A contestant on Strictly Come Dancing saw her timing compared to the punctuality of Southern train services during the weekend’s semi-final show.
On their way to being eliminated singer Mollie King and dance partner AJ Pritchard performed the samba to Shakira’s ‘Whenever, Wherever’, but received a score of 24 out of a possible 40.
Craig Revel Horwood described how the ‘palm trees had more bounce in them’, while Darcey Bussell suggested Mollie was ‘chasing the music’.
But the harshest criticism came from Bruno Tonioli who said: “Well darling tonight I think you missed the flight to Brazil, that’s what happened.

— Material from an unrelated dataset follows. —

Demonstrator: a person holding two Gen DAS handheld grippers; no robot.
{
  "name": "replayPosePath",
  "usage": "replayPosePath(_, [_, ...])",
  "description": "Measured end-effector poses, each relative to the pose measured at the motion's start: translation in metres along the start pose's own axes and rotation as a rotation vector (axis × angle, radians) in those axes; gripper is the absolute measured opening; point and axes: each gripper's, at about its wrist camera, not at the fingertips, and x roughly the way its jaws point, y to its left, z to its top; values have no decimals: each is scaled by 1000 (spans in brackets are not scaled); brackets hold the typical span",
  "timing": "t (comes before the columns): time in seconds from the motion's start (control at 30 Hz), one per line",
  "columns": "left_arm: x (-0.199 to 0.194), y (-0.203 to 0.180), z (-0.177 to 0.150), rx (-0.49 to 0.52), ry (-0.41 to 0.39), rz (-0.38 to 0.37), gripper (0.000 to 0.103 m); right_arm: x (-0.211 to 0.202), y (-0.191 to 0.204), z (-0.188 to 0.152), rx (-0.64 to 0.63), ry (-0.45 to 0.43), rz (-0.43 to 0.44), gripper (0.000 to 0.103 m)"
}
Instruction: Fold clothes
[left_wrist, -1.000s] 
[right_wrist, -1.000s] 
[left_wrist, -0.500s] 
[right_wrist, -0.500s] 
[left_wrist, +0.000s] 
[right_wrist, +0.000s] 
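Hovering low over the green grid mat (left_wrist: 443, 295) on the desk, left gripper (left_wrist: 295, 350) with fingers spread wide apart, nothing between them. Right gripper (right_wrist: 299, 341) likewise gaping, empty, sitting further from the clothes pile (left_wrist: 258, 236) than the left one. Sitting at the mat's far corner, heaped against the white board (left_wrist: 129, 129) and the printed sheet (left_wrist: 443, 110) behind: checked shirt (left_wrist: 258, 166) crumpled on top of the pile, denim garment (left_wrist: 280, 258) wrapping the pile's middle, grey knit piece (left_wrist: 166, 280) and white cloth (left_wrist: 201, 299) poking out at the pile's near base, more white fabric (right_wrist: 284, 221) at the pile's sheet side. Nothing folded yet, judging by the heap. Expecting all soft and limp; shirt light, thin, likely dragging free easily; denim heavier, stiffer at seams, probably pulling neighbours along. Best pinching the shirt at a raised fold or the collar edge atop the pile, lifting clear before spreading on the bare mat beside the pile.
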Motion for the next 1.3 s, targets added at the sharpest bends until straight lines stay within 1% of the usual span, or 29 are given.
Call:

“He was in Rio and you were still stuck at the airport.
“It’s all timing and Southern rail has better timing than you tonight.
“It’s a very rhythmical dance you have to be on that beat. You can never chase it and you can never be ahead of it.”
Reacting to the jibe on Twitter, one user called it the ‘insult of the series’, while another said it was ‘overly harsh’.
Another viewer added: “Even Bruno on Strictly is making Southern Rail jokes! Would be more funny if I didn’t have to actually use their trains though.”
The Southern account later tweeted: “I think Bruno should think about the guy behind the Twitter account before he hands out niche disses like that. Tweet volumes are going up.”
Passengers using Southern services, which are run by Govia Thameslink Railway, have suffered repeated delays and cancellations from late 2015 through to 2017.
This was due to a combination of Network Rail infrastructure problems, management issues, staffing shortages, and industrial action.
The rail operator has been locked in a dispute with the RMT union over the further extension of driver-only operation since April 2016, with staff holding a number of strikes since then over safety and access concerns.
Train drivers’ union ASLEF also joined the dispute, but has since agreed to a deal with GTR.
Performance has improved since this time last year, where just 61.8 per cent of services reached their destination within five minutes of the scheduled arrival time.
Seven months later this had reached 85.7 per cent, but since then performance has slipped, with just 71.9 per cent of Southern trains achieving the public performance measure between mid October and mid November.
Over the same period just 39.5 per cent of services arrived at their destination on time.